Pegah Golchin, Nima Rafiee, Mehrdad Hajizadeh, Ahmad Khalil, Ralf Kundel, Ralf Steinmetz

Published: 01 Jan 2024, Last Modified: 11 May 2025IFIP Networking 2024EveryoneRevisionsBibTeXCC BY-SA 4.0

Abstract: With the increasing diversity and complexity of cyber attacks on computer networks, there is a growing demand for Intrusion Detection Systems (IDS) that can accurately categorize new unknown network flows. Machine learning- based IDS (ML-IDS) offers a potential solution by learning underlying network traffic characteristics. However, ML-IDS encounters performance degradation in predicting the traffic with a different distribution from its training dataset (i.e., new unseen data), especially for attacks that mimic benign (non- attack) traffic (e.g., multi-stage attacks).
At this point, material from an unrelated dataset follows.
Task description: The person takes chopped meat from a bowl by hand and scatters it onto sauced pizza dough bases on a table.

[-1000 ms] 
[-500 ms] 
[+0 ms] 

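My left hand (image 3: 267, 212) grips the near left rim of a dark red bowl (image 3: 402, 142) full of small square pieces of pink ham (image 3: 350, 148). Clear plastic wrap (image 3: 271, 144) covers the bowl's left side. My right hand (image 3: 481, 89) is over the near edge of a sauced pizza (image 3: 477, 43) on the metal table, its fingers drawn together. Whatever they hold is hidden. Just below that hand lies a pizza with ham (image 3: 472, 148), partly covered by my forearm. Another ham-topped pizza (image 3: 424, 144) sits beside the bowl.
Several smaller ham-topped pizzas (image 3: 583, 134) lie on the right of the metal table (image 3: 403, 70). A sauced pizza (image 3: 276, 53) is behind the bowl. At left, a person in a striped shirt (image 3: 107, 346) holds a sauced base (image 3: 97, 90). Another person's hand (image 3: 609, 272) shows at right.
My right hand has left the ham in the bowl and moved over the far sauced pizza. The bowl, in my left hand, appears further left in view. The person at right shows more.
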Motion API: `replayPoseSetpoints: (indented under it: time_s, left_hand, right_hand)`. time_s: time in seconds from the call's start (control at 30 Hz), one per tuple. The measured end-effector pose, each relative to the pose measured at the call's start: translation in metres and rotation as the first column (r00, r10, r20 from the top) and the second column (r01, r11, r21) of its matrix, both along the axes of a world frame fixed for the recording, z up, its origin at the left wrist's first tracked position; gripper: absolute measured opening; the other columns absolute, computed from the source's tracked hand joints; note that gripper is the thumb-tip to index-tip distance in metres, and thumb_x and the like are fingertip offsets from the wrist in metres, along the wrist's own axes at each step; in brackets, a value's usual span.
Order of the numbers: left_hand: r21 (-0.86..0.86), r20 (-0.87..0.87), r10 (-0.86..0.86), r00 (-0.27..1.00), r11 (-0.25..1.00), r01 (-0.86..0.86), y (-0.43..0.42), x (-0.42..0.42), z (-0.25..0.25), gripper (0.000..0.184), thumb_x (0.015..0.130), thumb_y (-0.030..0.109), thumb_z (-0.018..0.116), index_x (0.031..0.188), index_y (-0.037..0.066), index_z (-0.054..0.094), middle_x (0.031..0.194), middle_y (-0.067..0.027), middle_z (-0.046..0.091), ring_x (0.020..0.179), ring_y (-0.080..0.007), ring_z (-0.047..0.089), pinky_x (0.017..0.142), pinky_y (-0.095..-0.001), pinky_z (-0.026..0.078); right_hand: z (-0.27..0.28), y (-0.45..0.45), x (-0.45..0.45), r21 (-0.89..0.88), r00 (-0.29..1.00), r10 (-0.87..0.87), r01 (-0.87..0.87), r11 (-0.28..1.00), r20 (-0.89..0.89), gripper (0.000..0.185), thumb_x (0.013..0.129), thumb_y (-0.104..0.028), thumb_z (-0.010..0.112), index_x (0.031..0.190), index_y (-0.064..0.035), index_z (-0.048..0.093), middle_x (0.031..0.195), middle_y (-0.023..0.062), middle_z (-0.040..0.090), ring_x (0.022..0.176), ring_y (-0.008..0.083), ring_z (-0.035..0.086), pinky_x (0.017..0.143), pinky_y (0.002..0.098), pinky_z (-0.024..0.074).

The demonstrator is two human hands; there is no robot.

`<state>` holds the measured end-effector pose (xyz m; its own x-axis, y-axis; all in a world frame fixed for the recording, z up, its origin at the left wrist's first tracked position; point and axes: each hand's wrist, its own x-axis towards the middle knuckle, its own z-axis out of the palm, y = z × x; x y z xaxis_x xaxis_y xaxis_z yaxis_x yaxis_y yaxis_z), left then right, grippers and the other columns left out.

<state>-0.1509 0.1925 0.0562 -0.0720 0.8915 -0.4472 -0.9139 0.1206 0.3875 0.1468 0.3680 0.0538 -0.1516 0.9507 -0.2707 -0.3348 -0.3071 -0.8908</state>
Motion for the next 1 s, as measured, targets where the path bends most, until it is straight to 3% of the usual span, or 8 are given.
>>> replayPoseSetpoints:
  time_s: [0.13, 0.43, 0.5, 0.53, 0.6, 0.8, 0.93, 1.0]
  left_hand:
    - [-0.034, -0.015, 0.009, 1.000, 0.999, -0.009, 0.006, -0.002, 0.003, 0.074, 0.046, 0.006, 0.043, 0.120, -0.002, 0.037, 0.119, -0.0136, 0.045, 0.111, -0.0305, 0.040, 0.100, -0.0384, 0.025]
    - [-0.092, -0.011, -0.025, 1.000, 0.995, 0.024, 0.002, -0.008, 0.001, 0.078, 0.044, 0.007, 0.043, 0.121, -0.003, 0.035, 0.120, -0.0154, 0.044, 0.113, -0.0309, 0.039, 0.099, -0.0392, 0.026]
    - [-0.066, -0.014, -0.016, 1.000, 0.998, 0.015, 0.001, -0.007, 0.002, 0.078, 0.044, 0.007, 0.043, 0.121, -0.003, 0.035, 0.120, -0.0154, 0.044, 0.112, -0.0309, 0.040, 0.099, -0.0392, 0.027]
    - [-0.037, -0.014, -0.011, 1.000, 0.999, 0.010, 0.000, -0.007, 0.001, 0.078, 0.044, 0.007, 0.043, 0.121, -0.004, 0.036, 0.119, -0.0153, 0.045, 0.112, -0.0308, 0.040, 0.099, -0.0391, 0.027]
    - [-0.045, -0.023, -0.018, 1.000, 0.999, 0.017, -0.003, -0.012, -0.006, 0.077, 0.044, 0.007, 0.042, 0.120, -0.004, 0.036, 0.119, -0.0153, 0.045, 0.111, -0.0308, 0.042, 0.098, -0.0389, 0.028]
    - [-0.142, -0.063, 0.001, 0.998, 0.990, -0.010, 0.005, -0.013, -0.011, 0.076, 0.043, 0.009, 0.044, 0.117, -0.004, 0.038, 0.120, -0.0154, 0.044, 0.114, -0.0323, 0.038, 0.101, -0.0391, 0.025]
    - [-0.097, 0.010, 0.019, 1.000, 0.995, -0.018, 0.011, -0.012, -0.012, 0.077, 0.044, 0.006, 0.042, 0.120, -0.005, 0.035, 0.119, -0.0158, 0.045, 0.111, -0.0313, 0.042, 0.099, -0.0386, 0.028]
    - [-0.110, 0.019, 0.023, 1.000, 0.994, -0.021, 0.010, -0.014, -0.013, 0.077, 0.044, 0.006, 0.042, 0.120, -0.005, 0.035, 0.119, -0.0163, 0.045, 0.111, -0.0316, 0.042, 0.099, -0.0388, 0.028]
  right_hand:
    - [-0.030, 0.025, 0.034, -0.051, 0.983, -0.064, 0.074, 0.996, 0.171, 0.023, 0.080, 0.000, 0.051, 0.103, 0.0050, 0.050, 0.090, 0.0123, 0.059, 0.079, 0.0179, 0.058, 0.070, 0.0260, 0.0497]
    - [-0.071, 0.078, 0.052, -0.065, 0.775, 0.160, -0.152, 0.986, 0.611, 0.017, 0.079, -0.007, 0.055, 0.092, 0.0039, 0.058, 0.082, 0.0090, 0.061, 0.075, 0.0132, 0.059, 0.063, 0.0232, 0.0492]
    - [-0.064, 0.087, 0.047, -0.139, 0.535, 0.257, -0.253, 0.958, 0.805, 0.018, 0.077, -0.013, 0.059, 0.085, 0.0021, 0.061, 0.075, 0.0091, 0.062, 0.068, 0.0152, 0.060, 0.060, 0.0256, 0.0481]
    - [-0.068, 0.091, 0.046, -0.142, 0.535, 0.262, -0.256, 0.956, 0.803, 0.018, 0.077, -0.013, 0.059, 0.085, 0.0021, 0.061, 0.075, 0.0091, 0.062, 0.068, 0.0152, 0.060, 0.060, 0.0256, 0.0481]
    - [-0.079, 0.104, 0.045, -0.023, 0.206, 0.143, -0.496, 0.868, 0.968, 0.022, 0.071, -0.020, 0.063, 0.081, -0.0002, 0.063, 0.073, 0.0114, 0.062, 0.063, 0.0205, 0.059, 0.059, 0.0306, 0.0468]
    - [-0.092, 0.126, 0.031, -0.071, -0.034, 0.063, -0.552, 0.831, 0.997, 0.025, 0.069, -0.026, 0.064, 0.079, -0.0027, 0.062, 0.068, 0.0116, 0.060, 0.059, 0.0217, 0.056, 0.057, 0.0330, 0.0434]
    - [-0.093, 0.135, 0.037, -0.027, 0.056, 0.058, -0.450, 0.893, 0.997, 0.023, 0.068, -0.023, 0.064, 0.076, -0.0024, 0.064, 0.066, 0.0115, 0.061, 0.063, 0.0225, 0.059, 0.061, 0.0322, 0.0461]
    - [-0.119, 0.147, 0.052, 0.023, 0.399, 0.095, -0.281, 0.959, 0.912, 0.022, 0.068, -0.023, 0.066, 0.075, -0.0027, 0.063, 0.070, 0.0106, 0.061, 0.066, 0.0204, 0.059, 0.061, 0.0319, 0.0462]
Diversity in attack types intensifies the lack of labeled attack traffic, which leads to reduced detection performance and generalization capabilities of ML-IDS. The generalization refers to the model's capacity to identify new and unseen samples, even in cases where their distribution deviates from the training data used for the ML-IDS. To address these issues, this paper introduces SSCL-IDS, a Self-Supervised Contrastive Learning IDS designed to increase the generalization of ML-IDS. The proposed SSCL-IDS is exclusively trained on benign flows, enabling it to acquire a generic representation of benign traffic patterns and reduce the reliance on annotated network traffic datasets. The proposed SSCL-IDS demonstrates a substantial improvement in detection and generalization across diverse datasets compared to supervised (over 27%) and unsupervised (over 15%) baselines due to its ability to learn a more effective representation of benign flow attributes. Additionally, by leveraging transfer learning with SSCL-IDS as a pretrained model, we achieve AUROC scores surpassing 80% when fine-tuning with less than 20 training samples. Without fine-tuning, the average AUROC score across different datasets resembles random guessing.